Stark choices over £57bn pensions hole

Oct 11 2004 by Brian Amble Print This Article

Britain’s pensions crisis is significantly worse than previously thought, with an annual savings gap of almost £60 billion in danger of consigning millions to a bleak future and the government unable to make up the shortfall.

Tomorrow’s report by the Pensions Commission, chaired by the former director-general of the Confederation of British Industry (CBI), Adair Turner, will reveal that gap between how much Britons save and how much they should be saving is far wider than previously thought.

Earlier this month it was revealed that basic errors by the Office for National Statistics (ONS) meant that the government had been consistently over-estimating the amount that people save.

While the ONS suggested that £86 billion a year was being saved annually in private pensions schemes, the revised figure was close £40 billion.

But the Turner report will paint an even bleaker picture, showing that individual pension contributions have fallen sharply over the past five years and that official claims that they have risen 16 per cent in that period are incorrect.

Contributions have only risen because companies have been pumping money into their schemes to make up big deficits, the report will show. New CBI figures show that employer contributions rose from £18 billion in 1997 to £37 billion in 2003.

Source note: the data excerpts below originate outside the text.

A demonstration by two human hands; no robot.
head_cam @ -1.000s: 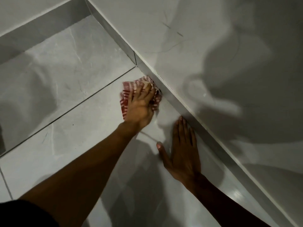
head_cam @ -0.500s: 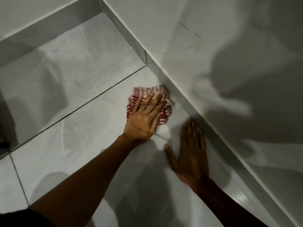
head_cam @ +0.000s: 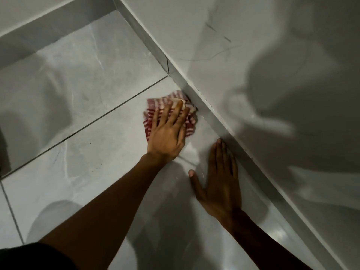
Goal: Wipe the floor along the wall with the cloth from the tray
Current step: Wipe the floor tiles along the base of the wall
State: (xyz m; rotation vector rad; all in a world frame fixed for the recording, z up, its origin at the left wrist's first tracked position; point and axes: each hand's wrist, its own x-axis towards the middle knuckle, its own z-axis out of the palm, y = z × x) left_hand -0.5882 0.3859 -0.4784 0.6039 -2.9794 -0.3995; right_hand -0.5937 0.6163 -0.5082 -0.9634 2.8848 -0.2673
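Grey tiled floor (head_cam: pixel 81 106), glossy. Left hand (head_cam: pixel 167 133) fingers (head_cam: pixel 165 114) spread flat, pressing red-and-white striped cloth (head_cam: pixel 153 106) down against skirting (head_cam: pixel 212 117) under wall (head_cam: pixel 243 45). Right hand (head_cam: pixel 220 182) flat on floor, fingers together, just beside skirting, near cloth.

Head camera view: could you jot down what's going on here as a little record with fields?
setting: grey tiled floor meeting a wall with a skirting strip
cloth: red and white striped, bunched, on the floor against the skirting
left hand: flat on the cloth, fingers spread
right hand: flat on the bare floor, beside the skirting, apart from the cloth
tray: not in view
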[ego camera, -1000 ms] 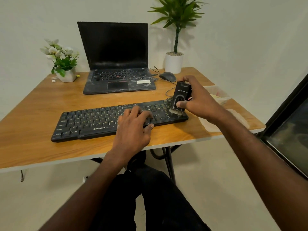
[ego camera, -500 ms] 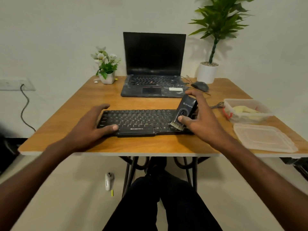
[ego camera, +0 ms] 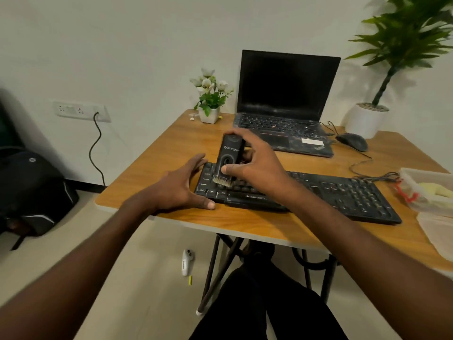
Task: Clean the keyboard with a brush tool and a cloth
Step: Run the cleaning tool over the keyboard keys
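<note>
A black keyboard [ego camera: 343, 192] lies across the wooden table [ego camera: 171, 148]. My right hand [ego camera: 255, 163] grips a black brush tool [ego camera: 229, 153] held upright, its pale bristles touching the keys at the keyboard's left end. My left hand [ego camera: 181, 187] rests with straight fingers against the keyboard's left edge, thumb along the front corner. A yellow cloth [ego camera: 438, 190] lies in a clear plastic box [ego camera: 416, 175] at the right edge of the table.
A black laptop [ego camera: 286, 104] stands open behind the keyboard, with a mouse [ego camera: 353, 141] to its right. A small flower pot [ego camera: 209, 114] and a tall potted plant [ego camera: 367, 119] stand at the back. The box's lid [ego camera: 438, 231] lies at the right; a backpack [ego camera: 31, 190] sits on the floor.
My right hand carried the brush from the keyboard's right end to its left end. My left hand slid left, off the keys, to the keyboard's left edge. The view turned left.
</note>
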`<state>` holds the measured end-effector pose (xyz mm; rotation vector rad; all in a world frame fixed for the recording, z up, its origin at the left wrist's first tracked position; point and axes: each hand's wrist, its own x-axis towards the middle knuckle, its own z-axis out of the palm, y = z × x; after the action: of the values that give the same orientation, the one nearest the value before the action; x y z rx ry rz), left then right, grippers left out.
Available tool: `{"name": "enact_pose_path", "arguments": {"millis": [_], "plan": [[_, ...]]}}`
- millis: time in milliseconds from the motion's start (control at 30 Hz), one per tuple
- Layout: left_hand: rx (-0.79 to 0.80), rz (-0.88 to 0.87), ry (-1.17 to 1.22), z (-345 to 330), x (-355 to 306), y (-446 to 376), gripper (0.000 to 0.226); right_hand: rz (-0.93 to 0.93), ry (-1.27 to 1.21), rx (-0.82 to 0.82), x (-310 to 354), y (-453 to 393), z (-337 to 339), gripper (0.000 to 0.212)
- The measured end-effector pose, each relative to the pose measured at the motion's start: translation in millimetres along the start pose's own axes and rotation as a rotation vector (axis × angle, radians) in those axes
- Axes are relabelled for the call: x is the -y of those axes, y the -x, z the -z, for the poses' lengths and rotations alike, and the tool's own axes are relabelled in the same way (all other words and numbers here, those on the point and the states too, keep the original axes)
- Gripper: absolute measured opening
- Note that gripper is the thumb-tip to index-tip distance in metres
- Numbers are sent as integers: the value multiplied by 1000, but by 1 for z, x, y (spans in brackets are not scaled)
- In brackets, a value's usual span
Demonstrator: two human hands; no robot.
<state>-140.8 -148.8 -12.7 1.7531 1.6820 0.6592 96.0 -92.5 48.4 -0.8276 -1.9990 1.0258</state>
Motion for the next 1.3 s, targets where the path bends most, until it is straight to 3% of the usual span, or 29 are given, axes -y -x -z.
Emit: {"name": "enact_pose_path", "arguments": {"millis": [233,533,667,833,1000,1167,1300], "plan": [[-3,-36,-21,1,-8,-3,126,40,123,88,3,-35,-43,81],[-46,-28,-62,3,-5,-3,135,112,451,252,13,-28,-17,79],[-34,-26,-43,2,-5,-3,137,173,318,128,14,-16,-35,78],[-22,-50,-65,1,4,-7,139,261,473,279,13,1,-24,76],[-25,-43,-57,2,-5,-2,130,279,406,175,18,-12,-40,74],[-30,-20,-96,1,-4,-2,119,198,515,469,31,-28,-26,75],[-42,-54,-82,2,-8,0,132,215,454,388,35,-27,-24,74]]}}
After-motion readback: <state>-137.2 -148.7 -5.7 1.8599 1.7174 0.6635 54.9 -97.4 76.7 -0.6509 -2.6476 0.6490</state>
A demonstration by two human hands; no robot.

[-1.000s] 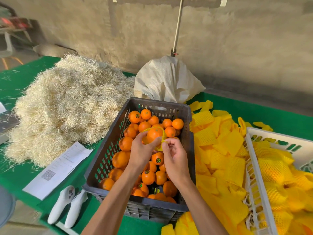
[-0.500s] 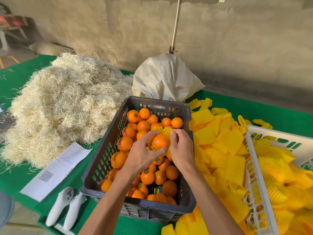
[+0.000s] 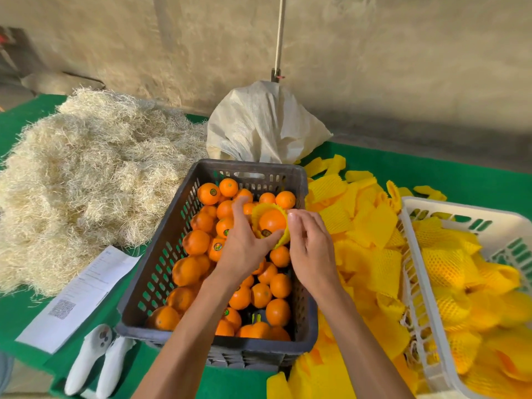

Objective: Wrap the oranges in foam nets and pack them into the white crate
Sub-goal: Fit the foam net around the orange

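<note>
Above the dark grey crate (image 3: 161, 263) of loose oranges (image 3: 277, 312), my left hand (image 3: 244, 249) grips one orange (image 3: 272, 219) with thumb and fingers. A yellow foam net (image 3: 280, 240) sits partly pulled round that orange, its ruffled edge showing behind and to the right. My right hand (image 3: 309, 246) pinches the net's right edge with its fingertips. The white crate (image 3: 414, 272) stands at the right, holding several net-wrapped oranges (image 3: 449, 266).
A heap of flat yellow foam nets (image 3: 371, 226) lies between the two crates. Pale wood wool (image 3: 86, 180) is piled at the left, a white sack (image 3: 259, 125) behind the grey crate. A printed sheet (image 3: 83, 295) and a white controller (image 3: 95, 361) lie near the table's front edge.
Both hands rose slightly over the grey crate with the orange. The net has slid further round the orange, and my right hand moved from under it to its right edge.
</note>
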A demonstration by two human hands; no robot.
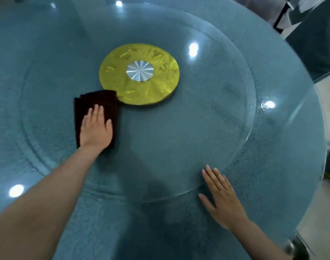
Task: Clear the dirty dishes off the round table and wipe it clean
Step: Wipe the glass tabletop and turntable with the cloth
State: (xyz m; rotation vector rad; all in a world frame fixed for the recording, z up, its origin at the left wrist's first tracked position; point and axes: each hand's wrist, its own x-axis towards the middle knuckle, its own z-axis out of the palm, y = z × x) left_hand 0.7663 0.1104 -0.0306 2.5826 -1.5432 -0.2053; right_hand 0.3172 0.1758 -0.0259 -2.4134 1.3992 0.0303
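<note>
The round glass table (284, 102) fills the view, with a round glass turntable (207, 113) lying on top of it. A gold disc with a silver hub (139, 74) sits under the turntable's centre. My left hand (95, 128) presses flat, fingers straight, on a dark brown folded cloth (96, 104) that lies on the turntable just left of the gold disc. My right hand (222, 196) rests flat with spread fingers on the turntable's near right edge. No dishes are in view.
Ceiling lights reflect as bright spots on the glass. A dark chair (314, 40) stands beyond the table's far right edge, with pale floor (327, 94) below it. A metal table fitting (297, 248) shows at the lower right.
</note>
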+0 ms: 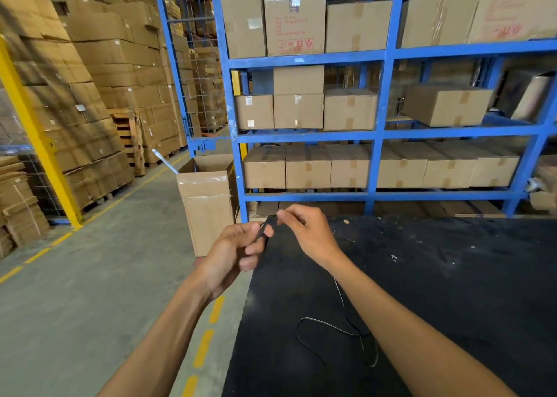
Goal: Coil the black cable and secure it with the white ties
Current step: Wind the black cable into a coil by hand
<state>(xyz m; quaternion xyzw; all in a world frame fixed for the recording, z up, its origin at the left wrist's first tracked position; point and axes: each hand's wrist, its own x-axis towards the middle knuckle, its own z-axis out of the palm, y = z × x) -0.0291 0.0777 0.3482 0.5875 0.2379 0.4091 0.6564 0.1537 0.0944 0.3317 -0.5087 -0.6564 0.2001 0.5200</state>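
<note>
Early coiling | left hand (232, 250) and right hand (304, 230) pinched black cable (266, 230) in narrow grip | slack lay loose on surface (452, 291) | ties unseen

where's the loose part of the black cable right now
In the head view, the black cable lies looped on the black table, below the right hand.

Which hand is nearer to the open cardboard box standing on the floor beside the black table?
Left. The left hand sits just right of the open cardboard box, gripping the black cable. The right hand is farther right, over the black table.
</note>
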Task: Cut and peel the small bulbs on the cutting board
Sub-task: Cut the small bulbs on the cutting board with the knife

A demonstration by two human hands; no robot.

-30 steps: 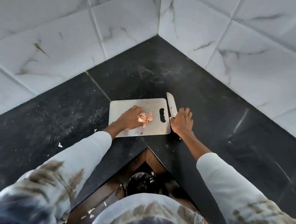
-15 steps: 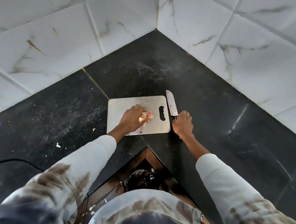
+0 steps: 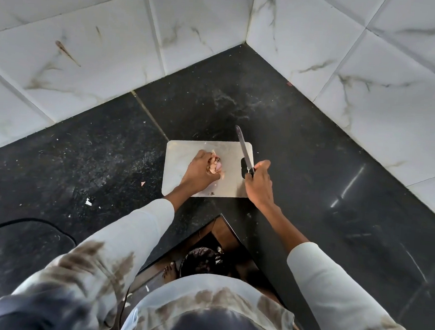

To make matters worse, both the government and employers have underestimated the effects of increased longevity, while falling investment returns and punitive tax changes have further reduced incentives to save.

As a result, the government faces a stark choice. Encourage individuals to work longer, force them to put money aside for retirement, raise taxes to pay for a higher state pension or accept that millions will face an impoverished old age.

Raising taxes looks unlikely. Even to boost the proportion of gross domestic product devoted to savings in Britain from its current six per cent to the European average of 11 per cent would cost £57 billion a year.

To make up this gap through taxation would require a politically suicidal increase in income tax of 17p, something that the Chancellor, Gordon Brown, seems to have already ruled out.

“The Chancellor has made clear that we will do nothing to put the public finances at risk, including increasing public spending on pensions to European-style levels,” a Treasury spokesman said.

Compulsion is also unlikely. Forcing employers to make pensions contributions would be seen as tantamount to a government-enforced pay cut by many employees while in Australia, where compulsory pension saving was introduced several years ago, the net household savings ratio has actually fallen.

The CBI said compulsion could cost businesses up to £22 billion a year.

"Compulsion would present the government with a hostage to fortune," said its director-general, Digby Jones.

"It may be politically difficult but it's a government responsibility to show leadership and so far this has been insufficiently forthcoming. I have high hopes the new secretary of state will move the situation to new ground."

"If an individual's fund failed to deliver after compulsion, they might seek compensation from the government who had made them enter a scheme in the first place," Jones added.

The CBI has proposed increasing the basic state pension by a third to eliminate means testing while gradually raising the pension age to 70 between 2020 and 2030, an approach echoed by Blairite think-tank, the Institute for Public Policy Research (IPPR).

The IPPR has proposed raising the basic state pension, abolishing means testing, raising the state pension age to 67 by 2030 and restoring tax incentives for savers to make pensions the most tax-efficient form of saving.

Peter Robinson, IPPR senior economist, said: "An enhanced basic state pension is the best way to tackle pensioner poverty whilst providing an environment in which people can plan with confidence and be rewarded for saving.

"So a significant increase in the basic state pension now can be paid for by reforms within the state pension system, it does not have to come from elsewhere.

"After 2020, government will have to grasp the nettle of an increase in the state pension age for men and women."

But while the TUC’s Brendan Barber agreed that means testing discouraged saving, he said that "voluntarism has failed" and rejected raising the retirement age as a "work till you drop" approach.

"Every sign is that this report will confirm that Britain is heading for a major pensions crisis, which may be even worse than previously thought,” he said.” The only conclusion can be that there are millions in work today who have little, if any, proper provision for when they retire."

"If we are going to get a new pensions settlement that lasts, we will need to take some tough decisions," he added.

"Unions are prepared to play their part, and provide real leadership by telling people at work that nearly all of us need to save more."

So with the average British retirement age having fallen to 62, it looks inevitable that encouraging people to work longer will be the only politically viable solution. Raising the retirement age to 67 in line with rising rife expectancy could come some time after the next election.

And there are signs that policy is already moving in this direction. Under provisions in the Pensions Bill that will become law next week, people will be able to defer their retirement and receive a lump-sum payment when they do start claiming their pension.

The system means that a man who put off retirement for a year will receive £5,000 or £30,000 if he works for a further five years. A married couple who both worked an additional five years would receive £48,000.

But despite pointing the finger of blame for the crisis at the government’s failure to take difficult decisions, the report will not make any firm recommendations. Those will come in the commission's final report, published in a year’s time – probably after the next election.